Para ajudar a minha discussão criei uma folha de cálculo com algumas estatísticas sobre as relações entre votos e deputados na assembleia das eleições que passaram. Podem encontrar esse documento aqui (de notar que os valores reflectem os votos antes de se saberem os resultados do estrangeiro).

Este documento tentar colocar em perspectiva algumas das injustiças do nosso sistema eleitoral. Por exemplo, é claramente óbvio que "custa" muito menos ao PS e ao PSD (20-21 mil votos/deputado) eleger deputados do que a partidos mais pequenos (27-36 mil votos / deputado). Mas o mais engraçado desta medida em particular é a barreira de entrada para o Parlamento havendo um partido com três vezes mais votos do que cada deputado custou ao PSD ou ao PS, ou quase duas vezes tantos votos como o que cada deputado custou ao BE e mesmo assim não conseguiu um único assento na assembleia.

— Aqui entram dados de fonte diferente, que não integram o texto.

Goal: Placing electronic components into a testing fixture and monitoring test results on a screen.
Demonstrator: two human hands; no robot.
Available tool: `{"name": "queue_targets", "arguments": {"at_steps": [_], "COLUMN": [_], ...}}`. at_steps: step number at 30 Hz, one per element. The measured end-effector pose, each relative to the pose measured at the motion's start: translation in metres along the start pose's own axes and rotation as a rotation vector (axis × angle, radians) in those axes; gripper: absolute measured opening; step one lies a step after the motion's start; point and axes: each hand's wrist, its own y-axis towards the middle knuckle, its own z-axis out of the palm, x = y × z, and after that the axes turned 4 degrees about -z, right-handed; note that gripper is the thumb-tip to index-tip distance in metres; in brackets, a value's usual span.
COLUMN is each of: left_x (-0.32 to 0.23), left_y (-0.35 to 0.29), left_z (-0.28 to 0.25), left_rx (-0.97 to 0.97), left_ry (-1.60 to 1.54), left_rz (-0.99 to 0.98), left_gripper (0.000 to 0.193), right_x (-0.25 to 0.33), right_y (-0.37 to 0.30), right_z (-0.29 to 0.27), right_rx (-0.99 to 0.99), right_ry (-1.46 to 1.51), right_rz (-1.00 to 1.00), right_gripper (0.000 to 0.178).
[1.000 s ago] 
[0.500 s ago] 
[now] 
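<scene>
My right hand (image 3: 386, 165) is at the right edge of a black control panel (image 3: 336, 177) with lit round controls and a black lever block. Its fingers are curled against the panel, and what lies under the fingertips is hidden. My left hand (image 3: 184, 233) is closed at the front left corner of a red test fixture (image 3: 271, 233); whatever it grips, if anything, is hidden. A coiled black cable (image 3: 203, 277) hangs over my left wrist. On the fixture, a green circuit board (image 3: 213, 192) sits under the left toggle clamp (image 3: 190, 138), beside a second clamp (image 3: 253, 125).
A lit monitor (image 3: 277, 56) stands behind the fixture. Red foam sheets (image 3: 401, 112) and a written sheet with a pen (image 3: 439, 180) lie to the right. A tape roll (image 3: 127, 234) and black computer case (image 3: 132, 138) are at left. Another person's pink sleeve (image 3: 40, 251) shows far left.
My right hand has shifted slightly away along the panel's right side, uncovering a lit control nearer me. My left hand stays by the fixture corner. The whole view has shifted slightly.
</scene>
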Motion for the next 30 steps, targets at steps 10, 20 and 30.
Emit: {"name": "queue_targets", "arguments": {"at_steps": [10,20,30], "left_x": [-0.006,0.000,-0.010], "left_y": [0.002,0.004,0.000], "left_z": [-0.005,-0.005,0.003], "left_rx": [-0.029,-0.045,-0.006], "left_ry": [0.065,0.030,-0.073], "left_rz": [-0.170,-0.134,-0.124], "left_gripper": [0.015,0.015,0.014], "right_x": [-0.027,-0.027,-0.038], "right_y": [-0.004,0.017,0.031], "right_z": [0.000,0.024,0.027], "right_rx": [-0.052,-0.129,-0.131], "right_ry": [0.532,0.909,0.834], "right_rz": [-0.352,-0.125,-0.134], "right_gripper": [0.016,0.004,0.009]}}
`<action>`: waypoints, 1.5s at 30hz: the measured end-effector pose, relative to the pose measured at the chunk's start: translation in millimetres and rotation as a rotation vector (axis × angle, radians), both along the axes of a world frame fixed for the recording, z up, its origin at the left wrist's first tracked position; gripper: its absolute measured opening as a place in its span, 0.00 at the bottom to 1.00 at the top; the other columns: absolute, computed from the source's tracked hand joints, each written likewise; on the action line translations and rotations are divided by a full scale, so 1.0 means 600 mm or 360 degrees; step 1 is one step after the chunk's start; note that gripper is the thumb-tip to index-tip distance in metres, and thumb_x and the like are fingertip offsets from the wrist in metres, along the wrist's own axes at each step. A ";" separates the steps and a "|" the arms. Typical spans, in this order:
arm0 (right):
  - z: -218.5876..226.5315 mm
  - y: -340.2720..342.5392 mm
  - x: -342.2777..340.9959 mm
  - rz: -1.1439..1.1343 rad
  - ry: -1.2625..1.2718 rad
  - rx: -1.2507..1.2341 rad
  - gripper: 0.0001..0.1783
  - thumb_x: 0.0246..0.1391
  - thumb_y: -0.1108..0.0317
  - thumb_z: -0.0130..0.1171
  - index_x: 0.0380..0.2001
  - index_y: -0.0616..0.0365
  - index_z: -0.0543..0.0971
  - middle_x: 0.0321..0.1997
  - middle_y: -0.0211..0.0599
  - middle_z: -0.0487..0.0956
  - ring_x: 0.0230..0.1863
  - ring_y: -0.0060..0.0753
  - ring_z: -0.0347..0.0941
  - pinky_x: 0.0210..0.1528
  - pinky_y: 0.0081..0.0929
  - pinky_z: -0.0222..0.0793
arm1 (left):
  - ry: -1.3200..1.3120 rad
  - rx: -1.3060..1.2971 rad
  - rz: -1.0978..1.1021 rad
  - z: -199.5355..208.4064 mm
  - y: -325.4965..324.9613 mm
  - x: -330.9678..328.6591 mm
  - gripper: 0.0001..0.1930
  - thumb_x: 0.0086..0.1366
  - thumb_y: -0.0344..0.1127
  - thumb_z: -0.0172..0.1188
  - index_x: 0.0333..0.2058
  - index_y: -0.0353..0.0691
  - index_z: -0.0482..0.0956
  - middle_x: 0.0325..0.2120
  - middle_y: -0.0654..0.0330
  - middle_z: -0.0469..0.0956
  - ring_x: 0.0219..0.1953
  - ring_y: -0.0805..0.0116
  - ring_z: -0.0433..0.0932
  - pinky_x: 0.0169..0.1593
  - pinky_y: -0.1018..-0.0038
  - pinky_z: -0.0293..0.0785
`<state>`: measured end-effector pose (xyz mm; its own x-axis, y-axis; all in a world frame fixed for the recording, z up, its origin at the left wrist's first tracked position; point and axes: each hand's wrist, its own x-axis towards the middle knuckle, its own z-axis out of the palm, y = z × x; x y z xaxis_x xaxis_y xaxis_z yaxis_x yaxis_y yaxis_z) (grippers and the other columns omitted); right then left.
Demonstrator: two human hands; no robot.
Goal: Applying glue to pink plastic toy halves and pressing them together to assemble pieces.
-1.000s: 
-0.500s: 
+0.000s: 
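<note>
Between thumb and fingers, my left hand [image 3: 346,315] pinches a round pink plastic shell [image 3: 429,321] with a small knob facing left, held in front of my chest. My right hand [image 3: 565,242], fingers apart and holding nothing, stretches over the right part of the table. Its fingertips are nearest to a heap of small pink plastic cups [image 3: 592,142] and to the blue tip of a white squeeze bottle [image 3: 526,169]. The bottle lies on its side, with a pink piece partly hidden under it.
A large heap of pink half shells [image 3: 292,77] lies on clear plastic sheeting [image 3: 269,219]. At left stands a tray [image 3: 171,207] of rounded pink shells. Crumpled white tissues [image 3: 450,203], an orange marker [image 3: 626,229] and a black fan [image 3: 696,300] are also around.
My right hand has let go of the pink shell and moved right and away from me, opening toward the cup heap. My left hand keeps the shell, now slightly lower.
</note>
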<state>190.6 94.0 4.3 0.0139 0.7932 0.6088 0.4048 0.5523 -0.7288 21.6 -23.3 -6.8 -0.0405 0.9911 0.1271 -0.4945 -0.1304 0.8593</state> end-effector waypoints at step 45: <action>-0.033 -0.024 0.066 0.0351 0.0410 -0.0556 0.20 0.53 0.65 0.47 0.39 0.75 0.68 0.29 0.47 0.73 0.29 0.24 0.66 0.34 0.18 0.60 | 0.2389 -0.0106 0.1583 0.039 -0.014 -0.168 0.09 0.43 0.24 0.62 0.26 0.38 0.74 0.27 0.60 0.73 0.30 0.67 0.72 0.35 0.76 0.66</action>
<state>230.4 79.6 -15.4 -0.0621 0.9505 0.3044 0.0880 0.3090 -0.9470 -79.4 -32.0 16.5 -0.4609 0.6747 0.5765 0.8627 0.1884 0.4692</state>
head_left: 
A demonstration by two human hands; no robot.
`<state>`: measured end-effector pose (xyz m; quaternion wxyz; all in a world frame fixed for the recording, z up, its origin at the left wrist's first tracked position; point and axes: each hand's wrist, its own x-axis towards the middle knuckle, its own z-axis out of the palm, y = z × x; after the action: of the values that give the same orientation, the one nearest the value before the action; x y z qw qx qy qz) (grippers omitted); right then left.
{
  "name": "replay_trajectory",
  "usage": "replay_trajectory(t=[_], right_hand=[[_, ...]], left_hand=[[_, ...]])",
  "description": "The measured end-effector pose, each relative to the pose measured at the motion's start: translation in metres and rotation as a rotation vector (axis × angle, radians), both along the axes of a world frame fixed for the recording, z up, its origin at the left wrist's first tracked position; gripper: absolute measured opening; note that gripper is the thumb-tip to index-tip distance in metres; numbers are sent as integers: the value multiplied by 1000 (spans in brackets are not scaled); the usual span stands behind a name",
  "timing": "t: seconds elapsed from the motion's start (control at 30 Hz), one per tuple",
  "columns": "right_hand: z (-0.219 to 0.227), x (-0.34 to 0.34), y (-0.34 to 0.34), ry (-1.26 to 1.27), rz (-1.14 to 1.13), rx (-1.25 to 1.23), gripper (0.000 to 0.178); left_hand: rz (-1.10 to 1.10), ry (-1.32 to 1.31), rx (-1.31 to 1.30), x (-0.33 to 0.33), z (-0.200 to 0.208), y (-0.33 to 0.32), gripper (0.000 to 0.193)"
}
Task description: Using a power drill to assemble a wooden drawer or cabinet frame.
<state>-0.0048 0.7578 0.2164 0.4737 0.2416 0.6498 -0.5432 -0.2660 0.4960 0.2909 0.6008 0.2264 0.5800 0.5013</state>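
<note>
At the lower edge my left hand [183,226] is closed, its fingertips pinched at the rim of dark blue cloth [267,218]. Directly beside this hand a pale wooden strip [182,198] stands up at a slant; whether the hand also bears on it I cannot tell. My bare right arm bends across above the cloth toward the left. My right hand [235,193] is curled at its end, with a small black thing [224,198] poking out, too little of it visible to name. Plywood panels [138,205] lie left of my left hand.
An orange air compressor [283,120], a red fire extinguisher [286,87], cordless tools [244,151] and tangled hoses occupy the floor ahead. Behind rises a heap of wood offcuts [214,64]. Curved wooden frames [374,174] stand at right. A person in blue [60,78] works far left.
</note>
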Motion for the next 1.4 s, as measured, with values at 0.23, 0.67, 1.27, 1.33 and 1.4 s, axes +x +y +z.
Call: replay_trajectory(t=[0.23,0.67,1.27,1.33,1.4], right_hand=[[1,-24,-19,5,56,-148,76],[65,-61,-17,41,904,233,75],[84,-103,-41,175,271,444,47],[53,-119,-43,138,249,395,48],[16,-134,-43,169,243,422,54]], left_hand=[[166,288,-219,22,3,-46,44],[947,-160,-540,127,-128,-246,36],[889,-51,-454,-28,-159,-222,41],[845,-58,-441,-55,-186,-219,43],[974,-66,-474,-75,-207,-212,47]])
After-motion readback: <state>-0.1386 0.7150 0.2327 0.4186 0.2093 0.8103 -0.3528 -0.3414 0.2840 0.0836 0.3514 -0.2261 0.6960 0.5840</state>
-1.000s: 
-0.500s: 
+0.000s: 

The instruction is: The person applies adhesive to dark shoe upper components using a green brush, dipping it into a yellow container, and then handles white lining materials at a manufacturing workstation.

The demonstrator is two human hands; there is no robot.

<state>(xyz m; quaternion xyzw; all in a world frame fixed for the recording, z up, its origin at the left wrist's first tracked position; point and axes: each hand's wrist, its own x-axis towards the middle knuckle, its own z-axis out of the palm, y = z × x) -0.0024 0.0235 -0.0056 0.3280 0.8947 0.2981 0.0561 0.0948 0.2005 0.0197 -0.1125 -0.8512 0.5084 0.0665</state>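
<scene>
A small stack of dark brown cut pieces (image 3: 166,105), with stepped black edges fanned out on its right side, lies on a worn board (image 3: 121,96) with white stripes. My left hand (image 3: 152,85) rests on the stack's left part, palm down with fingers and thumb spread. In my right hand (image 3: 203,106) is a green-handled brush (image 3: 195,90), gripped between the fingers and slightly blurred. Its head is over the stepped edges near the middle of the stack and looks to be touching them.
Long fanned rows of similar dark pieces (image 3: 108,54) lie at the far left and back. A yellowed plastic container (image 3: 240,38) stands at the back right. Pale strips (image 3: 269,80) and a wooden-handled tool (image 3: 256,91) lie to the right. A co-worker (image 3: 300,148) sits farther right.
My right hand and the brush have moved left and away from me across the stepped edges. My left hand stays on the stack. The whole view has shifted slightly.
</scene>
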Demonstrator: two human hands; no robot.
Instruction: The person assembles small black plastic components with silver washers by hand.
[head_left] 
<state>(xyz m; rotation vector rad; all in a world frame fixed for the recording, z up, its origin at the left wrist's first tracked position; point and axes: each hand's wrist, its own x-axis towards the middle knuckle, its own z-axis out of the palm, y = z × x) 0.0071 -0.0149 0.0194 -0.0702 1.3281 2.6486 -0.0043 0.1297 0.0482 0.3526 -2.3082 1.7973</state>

Também é engraçado notar que com "apenas" 38% dos votos dos eleitores (que se manifestaram), o PSD conseguiu eleger 46% dos deputados do Parlamento. Em contraste o BE, com 5% dos votos, elegeu pouco mais de 3% dos deputados.

Outro número giro nesta coisa toda é o número enorme de votos que são desperdiçados. Há quase meio milhão de pessoas que foram votar no dia 5 de Junho e desses votos não resultou um único deputado na Assembleia da República. Neste meio milhão de pessoas estão contabilizados não só os votos em branco e nulos, mas também os votos numa série de partidos (250 mil).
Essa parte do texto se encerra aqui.